=== Assigned task ===
Below is a listing with pictures in it; transcribe exactly the lines from the one that has "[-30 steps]" through the one that has "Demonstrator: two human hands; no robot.", and omit those pictures.

=== Listed records ===
********************

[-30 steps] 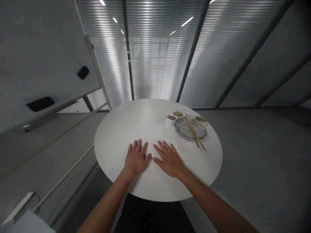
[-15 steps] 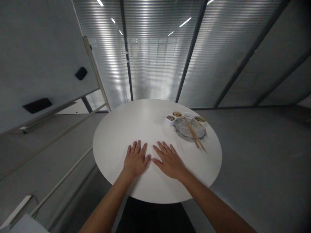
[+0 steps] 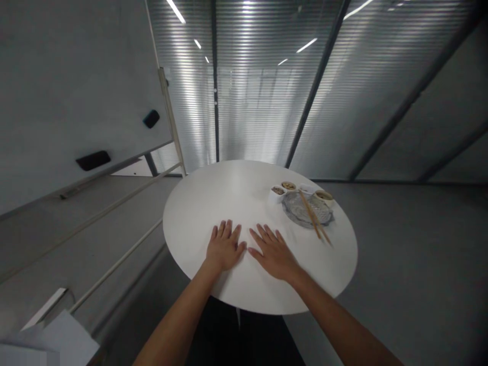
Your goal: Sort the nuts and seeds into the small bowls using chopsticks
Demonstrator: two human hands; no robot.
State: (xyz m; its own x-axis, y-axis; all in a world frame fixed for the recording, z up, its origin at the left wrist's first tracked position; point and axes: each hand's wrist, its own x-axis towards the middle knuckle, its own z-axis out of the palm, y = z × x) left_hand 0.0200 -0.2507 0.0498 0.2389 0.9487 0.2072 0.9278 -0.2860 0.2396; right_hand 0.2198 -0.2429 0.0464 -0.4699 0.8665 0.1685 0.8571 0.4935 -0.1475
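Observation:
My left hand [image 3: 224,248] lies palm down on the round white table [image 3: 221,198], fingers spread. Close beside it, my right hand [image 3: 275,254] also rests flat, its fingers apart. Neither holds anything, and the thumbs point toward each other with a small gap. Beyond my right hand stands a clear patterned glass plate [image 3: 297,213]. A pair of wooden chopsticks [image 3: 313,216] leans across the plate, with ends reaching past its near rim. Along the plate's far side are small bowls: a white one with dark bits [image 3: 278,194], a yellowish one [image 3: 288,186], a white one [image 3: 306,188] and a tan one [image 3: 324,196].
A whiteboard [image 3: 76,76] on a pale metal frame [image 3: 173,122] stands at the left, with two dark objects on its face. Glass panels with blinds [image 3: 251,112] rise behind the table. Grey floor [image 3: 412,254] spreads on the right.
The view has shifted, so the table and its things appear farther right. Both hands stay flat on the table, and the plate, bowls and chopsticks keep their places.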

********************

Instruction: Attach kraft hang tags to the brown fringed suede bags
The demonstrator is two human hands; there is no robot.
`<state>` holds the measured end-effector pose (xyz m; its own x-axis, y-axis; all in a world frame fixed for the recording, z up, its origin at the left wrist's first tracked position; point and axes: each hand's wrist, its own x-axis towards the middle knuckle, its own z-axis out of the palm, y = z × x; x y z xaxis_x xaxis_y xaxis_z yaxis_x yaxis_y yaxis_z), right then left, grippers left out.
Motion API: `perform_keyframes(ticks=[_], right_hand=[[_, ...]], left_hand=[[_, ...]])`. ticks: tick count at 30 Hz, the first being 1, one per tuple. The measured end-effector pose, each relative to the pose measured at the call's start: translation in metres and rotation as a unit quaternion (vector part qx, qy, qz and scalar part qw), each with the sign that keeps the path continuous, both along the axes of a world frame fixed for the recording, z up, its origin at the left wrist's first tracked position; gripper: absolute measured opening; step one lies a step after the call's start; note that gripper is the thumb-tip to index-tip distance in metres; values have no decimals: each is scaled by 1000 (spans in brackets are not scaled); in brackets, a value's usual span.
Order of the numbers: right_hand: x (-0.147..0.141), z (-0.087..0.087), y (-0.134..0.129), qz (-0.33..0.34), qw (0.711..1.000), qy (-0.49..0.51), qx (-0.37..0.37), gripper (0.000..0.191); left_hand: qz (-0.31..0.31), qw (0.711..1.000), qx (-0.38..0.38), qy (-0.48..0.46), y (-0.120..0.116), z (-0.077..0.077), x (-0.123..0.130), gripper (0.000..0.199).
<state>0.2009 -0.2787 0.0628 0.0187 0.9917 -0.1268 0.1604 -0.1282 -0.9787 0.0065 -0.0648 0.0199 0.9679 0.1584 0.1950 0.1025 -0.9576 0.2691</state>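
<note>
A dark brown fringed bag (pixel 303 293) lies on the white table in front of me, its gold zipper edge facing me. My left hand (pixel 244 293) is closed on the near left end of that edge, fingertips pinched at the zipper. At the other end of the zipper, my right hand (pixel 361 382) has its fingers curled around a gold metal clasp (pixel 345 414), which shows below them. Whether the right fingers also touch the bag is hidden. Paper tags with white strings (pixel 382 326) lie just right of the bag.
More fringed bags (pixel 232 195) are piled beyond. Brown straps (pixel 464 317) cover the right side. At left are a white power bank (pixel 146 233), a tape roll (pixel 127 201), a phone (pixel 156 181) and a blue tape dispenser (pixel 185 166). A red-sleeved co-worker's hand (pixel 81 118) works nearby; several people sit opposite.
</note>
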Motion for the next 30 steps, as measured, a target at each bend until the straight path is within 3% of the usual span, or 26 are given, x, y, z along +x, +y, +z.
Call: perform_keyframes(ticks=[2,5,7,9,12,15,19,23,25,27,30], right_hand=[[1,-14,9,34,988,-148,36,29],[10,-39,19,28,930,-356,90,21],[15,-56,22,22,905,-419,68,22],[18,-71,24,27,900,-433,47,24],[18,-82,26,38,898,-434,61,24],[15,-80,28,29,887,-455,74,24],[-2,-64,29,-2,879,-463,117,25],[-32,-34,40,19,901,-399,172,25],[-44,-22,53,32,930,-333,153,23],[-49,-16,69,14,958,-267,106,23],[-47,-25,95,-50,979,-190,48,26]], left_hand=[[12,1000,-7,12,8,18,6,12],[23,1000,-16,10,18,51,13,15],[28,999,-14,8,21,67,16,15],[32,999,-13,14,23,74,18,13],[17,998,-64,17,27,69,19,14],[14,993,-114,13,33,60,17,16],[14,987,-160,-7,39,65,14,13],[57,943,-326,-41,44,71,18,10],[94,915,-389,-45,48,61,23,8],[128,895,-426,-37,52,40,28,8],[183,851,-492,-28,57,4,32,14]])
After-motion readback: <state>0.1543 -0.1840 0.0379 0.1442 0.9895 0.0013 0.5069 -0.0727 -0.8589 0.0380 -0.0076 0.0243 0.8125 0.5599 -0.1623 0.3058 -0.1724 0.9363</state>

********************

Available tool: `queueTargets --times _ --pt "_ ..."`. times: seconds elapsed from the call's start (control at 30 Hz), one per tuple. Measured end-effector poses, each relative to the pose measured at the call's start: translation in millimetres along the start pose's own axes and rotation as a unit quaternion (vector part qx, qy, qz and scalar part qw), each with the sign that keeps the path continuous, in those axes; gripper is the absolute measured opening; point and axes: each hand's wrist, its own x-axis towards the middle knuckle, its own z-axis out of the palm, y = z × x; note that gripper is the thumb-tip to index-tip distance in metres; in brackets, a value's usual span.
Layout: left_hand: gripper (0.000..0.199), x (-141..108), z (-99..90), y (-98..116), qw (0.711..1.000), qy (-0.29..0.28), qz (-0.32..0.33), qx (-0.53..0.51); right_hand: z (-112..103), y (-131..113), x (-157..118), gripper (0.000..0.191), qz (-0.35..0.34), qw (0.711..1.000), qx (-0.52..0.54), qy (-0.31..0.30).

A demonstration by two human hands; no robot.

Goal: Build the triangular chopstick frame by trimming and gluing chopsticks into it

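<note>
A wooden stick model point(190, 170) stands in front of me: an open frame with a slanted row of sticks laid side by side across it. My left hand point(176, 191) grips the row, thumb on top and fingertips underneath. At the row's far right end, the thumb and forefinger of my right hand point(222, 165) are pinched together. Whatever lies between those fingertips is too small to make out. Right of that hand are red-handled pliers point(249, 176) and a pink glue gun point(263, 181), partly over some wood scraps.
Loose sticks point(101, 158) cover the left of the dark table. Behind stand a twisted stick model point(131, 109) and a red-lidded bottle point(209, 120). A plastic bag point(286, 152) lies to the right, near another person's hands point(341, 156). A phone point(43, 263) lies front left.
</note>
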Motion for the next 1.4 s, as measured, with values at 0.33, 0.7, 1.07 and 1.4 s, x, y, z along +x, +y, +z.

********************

=== Worked solution ===
[-30 steps] 
[-15 steps] 
[+0 steps] 
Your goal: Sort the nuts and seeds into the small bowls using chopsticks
Demonstrator: two human hands; no robot.

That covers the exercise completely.